Cheap content is the least interesting way to use LLMs in journalism

Slop is a problem because slop is cheap. At least two news organizations fell into the cheap content trap this week. The Chicago Sun-Times ran a summer guide produced by Hearst full of hallucinated book titles.
Cheap content will always be a temptation for news organizations that are saddled with debt and running with skeleton crews, even as it saps trust and produces embarassments. All of this has happened before, and all of it will happen again.
And yet, I believe journalists should continue exploring and investing in artificial intelligence. Producing cheap, filler content might be the least interesting way to use large language models in news. There are better uses for this technology.

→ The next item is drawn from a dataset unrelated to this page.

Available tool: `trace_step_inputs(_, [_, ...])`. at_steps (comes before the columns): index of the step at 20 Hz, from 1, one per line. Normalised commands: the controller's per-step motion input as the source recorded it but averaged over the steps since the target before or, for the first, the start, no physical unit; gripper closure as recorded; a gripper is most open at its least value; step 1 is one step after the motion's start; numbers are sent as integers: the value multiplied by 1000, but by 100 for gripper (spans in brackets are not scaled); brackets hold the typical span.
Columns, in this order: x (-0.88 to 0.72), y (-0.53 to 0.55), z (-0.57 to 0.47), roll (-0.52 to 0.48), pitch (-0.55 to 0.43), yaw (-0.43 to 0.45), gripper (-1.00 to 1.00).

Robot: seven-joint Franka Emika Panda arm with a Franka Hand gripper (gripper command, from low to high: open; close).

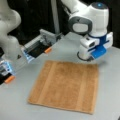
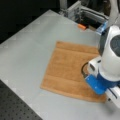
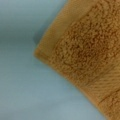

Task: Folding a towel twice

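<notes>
While the grey tabletop (image 1: 62,50) fills most of both front views, the towel (image 1: 66,86) lies flat and unfolded on it, a single layer, near the centre of the frame in a front view and a little right of centre in a front view (image 2: 68,67). It is orange-brown terry, roughly square, with two paler bands running parallel near opposite edges.

The white Panda arm (image 1: 87,17) comes in from the upper right of the frame in a front view and from the right edge in a front view (image 2: 111,57). Its gripper (image 1: 87,57), with blue parts on a white body, hangs low over the towel's corner at the upper right of the cloth in a front view; in a front view (image 2: 86,72) it sits above the cloth's lower right part. Whether the jaws are spread or pressed together I cannot tell, since the wrist hides them.

In the wrist view a towel corner (image 3: 82,57) fills the right side, its hemmed edge against bare tabletop on the left.

A second white arm (image 1: 8,30) stands at the left of the frame in a front view, and a small orange piece (image 1: 48,50) lies near a metal fixture (image 1: 46,37) at upper centre.
</notes>
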Motion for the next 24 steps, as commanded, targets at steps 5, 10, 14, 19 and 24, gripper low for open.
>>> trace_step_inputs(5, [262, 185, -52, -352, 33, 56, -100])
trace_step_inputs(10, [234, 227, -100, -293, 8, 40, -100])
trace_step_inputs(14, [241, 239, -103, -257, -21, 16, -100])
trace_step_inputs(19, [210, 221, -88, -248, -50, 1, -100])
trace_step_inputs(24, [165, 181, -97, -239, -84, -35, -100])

NiemanLab highlighted how some of this year’s Pulitzer winners and finalists used AI:
“At this early juncture, we see responsible AI use as a significant component in the increasingly versatile toolkit utilized by today’s working journalists,” said Marjorie Miller, the administrator of the Pulitzer Prizes, who also called attention to other tools represented among the winners, including statistical analysis, public record requests, and visual forensics. “[AI] technology, when used appropriately, seems to add agility, depth and rigor to projects in ways that were not possible a decade ago.”

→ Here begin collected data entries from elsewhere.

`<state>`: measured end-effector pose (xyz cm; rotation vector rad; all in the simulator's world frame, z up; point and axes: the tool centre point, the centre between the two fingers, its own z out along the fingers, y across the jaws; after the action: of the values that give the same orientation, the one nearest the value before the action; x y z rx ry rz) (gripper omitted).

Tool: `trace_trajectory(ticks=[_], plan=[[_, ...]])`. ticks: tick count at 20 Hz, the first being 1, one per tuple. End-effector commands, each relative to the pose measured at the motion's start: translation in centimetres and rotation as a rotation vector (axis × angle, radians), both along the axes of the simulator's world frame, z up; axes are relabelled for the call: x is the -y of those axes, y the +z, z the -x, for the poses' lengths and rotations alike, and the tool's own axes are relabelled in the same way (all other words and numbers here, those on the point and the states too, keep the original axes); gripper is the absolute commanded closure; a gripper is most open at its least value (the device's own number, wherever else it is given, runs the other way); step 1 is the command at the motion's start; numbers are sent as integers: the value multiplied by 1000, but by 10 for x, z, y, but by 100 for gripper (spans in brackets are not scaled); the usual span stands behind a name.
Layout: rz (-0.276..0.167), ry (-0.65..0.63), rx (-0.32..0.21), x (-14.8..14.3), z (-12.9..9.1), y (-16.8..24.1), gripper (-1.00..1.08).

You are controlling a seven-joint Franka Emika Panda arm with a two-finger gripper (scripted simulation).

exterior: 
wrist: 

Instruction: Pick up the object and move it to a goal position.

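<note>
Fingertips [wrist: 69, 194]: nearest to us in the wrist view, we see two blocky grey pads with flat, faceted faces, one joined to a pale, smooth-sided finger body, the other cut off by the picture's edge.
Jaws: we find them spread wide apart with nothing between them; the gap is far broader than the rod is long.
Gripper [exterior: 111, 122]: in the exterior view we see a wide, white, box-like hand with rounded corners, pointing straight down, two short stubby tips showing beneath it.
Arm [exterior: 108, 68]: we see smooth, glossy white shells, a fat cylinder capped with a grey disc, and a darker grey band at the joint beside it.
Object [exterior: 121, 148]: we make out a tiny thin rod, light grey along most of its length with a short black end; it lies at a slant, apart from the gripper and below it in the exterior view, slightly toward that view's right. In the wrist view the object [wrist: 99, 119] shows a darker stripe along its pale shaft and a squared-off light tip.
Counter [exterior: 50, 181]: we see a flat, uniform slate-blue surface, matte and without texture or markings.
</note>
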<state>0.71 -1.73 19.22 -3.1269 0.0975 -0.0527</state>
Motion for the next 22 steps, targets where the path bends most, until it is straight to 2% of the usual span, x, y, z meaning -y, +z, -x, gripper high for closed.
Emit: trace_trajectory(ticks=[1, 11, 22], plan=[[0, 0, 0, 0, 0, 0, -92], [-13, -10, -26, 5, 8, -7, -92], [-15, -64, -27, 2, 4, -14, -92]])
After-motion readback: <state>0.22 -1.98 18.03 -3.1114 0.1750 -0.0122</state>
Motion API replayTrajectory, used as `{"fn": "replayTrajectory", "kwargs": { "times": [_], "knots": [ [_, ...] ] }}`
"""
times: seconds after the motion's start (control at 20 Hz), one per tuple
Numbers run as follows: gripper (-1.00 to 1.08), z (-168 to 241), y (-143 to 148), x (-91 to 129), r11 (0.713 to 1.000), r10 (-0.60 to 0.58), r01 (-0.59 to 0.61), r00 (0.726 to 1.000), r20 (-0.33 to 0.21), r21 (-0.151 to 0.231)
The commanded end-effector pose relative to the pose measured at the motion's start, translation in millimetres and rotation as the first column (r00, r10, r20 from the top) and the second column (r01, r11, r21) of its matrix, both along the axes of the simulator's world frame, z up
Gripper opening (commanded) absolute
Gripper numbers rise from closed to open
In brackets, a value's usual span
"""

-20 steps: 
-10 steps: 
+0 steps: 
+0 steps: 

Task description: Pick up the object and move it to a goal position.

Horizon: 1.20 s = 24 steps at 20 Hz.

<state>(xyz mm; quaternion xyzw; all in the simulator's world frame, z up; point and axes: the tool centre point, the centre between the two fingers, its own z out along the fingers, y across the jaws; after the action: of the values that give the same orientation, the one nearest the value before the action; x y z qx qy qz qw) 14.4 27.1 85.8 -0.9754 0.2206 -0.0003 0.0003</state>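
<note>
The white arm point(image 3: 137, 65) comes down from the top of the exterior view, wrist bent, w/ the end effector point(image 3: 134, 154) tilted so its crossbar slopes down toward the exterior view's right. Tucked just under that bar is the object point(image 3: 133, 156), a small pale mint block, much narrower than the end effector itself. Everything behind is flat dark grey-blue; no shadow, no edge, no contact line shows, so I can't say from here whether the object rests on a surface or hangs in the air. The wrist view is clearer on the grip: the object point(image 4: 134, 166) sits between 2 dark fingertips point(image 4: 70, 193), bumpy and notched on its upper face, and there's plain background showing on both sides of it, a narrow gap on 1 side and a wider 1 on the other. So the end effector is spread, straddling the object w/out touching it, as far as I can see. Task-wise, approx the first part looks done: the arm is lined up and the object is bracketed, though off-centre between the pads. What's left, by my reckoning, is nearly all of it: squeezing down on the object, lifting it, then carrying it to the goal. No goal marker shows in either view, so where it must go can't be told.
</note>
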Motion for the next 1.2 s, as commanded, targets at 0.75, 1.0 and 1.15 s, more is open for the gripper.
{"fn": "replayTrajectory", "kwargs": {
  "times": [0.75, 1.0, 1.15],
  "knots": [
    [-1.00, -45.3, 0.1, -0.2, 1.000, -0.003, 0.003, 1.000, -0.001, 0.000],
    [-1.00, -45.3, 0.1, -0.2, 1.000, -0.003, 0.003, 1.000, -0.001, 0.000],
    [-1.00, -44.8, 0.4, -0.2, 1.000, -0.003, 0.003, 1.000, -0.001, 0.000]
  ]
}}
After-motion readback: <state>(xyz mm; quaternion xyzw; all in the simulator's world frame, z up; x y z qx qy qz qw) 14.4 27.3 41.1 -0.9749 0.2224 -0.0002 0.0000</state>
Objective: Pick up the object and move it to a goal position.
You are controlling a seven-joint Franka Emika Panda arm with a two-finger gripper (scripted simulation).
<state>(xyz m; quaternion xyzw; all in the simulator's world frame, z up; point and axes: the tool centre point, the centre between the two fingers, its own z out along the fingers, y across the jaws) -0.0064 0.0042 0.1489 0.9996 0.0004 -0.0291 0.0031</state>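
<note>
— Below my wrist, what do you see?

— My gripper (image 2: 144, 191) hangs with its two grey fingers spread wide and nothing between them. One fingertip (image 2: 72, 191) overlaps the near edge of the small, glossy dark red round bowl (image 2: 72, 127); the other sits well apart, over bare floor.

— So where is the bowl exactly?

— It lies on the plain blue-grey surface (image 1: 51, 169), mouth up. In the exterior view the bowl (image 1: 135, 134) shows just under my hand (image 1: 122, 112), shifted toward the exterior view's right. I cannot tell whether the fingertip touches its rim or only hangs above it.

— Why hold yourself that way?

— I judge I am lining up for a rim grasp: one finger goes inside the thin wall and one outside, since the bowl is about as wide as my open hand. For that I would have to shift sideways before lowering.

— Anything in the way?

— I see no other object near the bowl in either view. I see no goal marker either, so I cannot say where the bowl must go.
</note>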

Teams used AI for visualization, data extraction, categorization and visual analysis, all with human supervision.
Here are a few more things we might all try:
Structured data extraction. Derek Willis parsed and extracted structured data from congressional job postings, using Google Gemini. “Oh, and cost? I’m cheap, so I ran this using Gemini’s 1,500 daily API calls on the free tier. Took me a few days. $0.”
Classification. Derek and Ben Welsh taught a class at this year’s NICAR conference on building LLM classifiers. It’s a great introduction to what the latest models can do.
Personalized weather reports. If you’re going to generate cheap content, at least make it meaningful. Maybe even make it playful. Drew Breunig built a fun weather reporter with free data, open source tools and Github Actions. I forked it and made my own.